Pour cette journée de la femme, je ne vais pas, comme à l'accoutumée, vous présenter le titre d'une auteure mais vous parler de Tomoji Uchida, une jeune fille née en 1912 dans un milieu simple du japon profond. Un personnage de chair et de sang auquel le grand Jirô Taniguchi, maitre incontesté du manga, rend hommage dans Elle s'appelait Tomoji.
Une petite entorse à la règle, certes, mais le jeu en vaut vraiment la peine car cet ouvrage est de toute beauté.
Pour Tomoji, il y a d'abord les jours heureux (peu nombreux mais si importants), puis les jours sombres... Malgré les coups bas de la vie - le deuil d'un père, d'une sœur, d'une grand-mère, l'abandon d'une mère - l'enfant grandit en beauté, en courage et en sagesse. En 1925, elle croise sans le savoir la route de celui qui deviendra son époux. Il faudra encore attendre sept ans avant qu'ils ne se rencontrent vraiment... En attendant, elle est la seule fille du village à accéder à l'école supérieure...
Qui est réellement ce personnage attachant ? On le découvre à la fin de ce roman graphique, dans une interview de Taniguchi.
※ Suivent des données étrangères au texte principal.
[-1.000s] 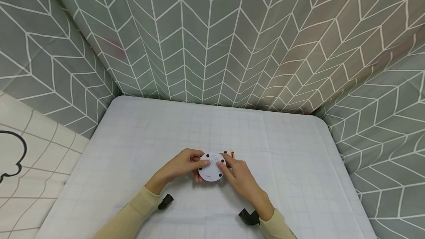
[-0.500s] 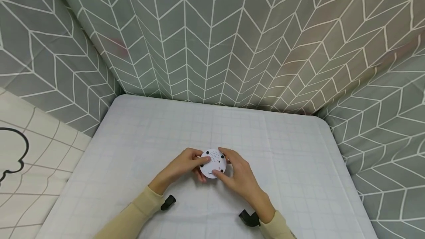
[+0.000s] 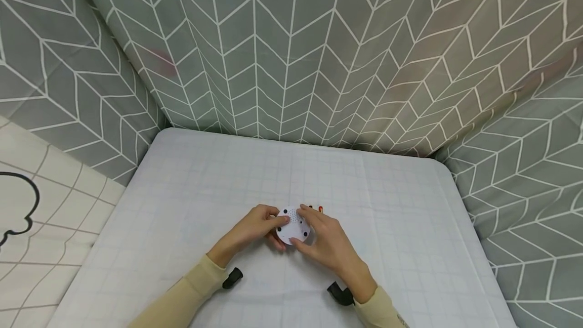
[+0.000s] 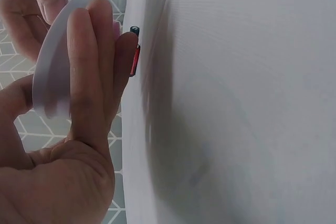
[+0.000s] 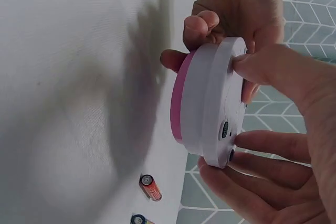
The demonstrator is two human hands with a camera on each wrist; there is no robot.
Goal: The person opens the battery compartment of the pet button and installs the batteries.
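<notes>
The right hand [image 3: 327,237] has shifted its index finger [image 3: 307,212] over the white round device [image 3: 290,232]; its fingers and those of the left hand [image 3: 254,224] clamp it above the table [image 3: 218,171].

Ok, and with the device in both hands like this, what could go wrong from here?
The round white device is raised above the table, gripped near its edge by the left hand and right hand; it might slip and drop.

The batteries lie loose on the table, so a nudge could perhaps set them rolling.
</notes>
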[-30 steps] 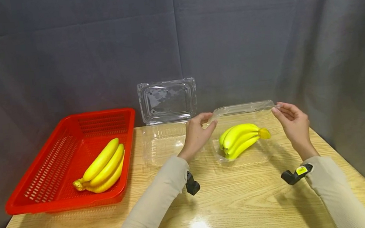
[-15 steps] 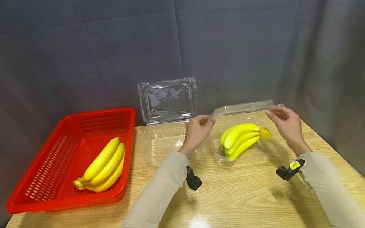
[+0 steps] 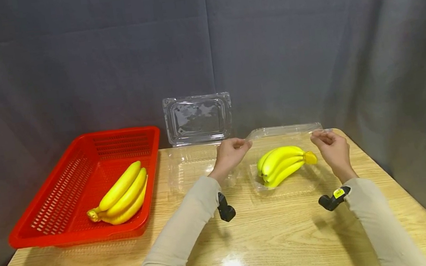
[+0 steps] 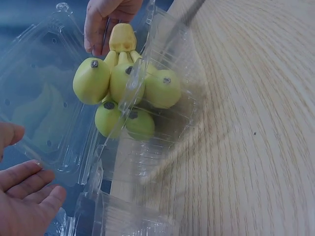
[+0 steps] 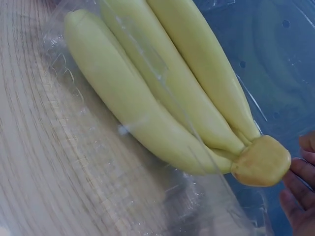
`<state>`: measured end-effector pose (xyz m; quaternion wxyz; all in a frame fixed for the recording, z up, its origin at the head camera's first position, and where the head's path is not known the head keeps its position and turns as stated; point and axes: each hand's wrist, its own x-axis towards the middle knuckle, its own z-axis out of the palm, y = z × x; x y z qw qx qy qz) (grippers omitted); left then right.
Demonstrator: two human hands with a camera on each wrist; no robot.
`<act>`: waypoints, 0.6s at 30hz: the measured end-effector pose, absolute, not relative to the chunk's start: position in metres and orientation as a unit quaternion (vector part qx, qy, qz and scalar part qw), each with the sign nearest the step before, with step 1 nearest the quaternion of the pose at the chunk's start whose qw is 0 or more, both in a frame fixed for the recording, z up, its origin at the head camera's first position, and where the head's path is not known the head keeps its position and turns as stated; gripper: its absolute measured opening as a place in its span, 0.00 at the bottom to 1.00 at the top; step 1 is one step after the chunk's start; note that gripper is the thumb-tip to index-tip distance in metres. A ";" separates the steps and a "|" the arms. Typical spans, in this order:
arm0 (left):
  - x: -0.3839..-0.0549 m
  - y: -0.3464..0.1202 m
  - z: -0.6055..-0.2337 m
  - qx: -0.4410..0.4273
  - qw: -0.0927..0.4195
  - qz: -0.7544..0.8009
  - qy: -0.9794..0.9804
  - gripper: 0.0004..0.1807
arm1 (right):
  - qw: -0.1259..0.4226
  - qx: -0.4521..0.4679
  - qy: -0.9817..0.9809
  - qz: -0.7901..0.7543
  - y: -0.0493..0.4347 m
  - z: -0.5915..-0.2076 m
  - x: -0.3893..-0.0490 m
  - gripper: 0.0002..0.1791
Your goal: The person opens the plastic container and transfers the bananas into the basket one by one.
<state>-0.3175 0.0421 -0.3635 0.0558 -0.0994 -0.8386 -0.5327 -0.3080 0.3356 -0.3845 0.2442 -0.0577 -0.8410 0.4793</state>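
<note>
**Two hands on one clear lid, bananas underneath**

Watching remotely through the head and wrist cams. Left hand (image 3: 229, 157): thumb and fingertips pinching the left edge of the lid (image 3: 283, 130). Right hand (image 3: 333, 150): same thing at the right edge, fingers curled in. Lid is raised and tilted, its far side up, above a clear tray (image 3: 257, 184) on the right half of the table (image 3: 278, 238).

Bananas (image 3: 284, 164): one bunch, lying in that tray between the hands. Tips point left, stem (image 5: 261, 162) points right. From the right wrist I see the right fingers overlap the stem's edge; can't tell if they touch. Left wrist shows five tips.

Rest of the scene: second clear box (image 3: 191, 170) at the far middle, open, just left of the left hand, its cover (image 3: 197, 117) standing up in front of the grey curtain (image 3: 132, 72). Red basket (image 3: 91, 237) at left, with another bunch (image 3: 126, 194) inside against the right wall, stem end toward me. Beige sleeves (image 3: 183, 222) on both arms.
</note>
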 end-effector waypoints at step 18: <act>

Tomoji Uchida est la créatrice d'un temple bouddhiste dans la région de Tokyo, lieu que fréquente l'auteur et son épouse. On y apprend que ce texte est une commande mais que le mangaka a volontairement voulu se démarquer d'une biographie classique et s'attacher plutôt à tous ces événements de la vie, petits et grands, qui forgent un caractère, une personnalité, une destinée... quitte à "fictionnaliser librement".
Par le biais de ce très beau portrait, il s'attache aussi à dresser celui du Japon du début du XXe siècle, un Japon encore très rural où les destins semés d'embûches comme celui de Tomoji sont légion. L'auteur y évoque encore les traditions de l'époque et les faits d'actualité comme le grand tremblement de terre de 1923.
Cet ouvrage se lit comme un roman. On pourrait presque parler d'un long fleuve tranquille tellement il est empreint de sérénité. Malgré les coups du sort, l'héroïne va de l'avant, puisant dans son amour des êtres et de la nature qui l'environnent, la certitude que tout ira bien. Elle nous embarque dans son sillage jusqu'à cette rencontre avec l'homme de sa vie. Un éveil amoureux qui nous est conté avec énormément de retenue et de pudeur mais qu'on sent profond et sincère.
Cette "zénitude" est soutenue par un dessin à la fois poétique et d'une précision méticuleuse. De-ci de-là, le récit est émaillé de planches en couleurs de toute beauté, de dessins couleur sépia aussi, pour représenter les quelques clichés de Tomaji et de ses proches.
Et puis, au détour d'une page, ce clin d’œil à la fameuse histoire de Kandata qui veut fuir l'enfer en grimpant sur son fil d'araignée, un texte que j'ai moi-même dû lire lorsque j'étais ado et qui m'est resté en mémoire. Un conte philosophique qui n'est pas anodin dans le parcours de vie de notre héroïne...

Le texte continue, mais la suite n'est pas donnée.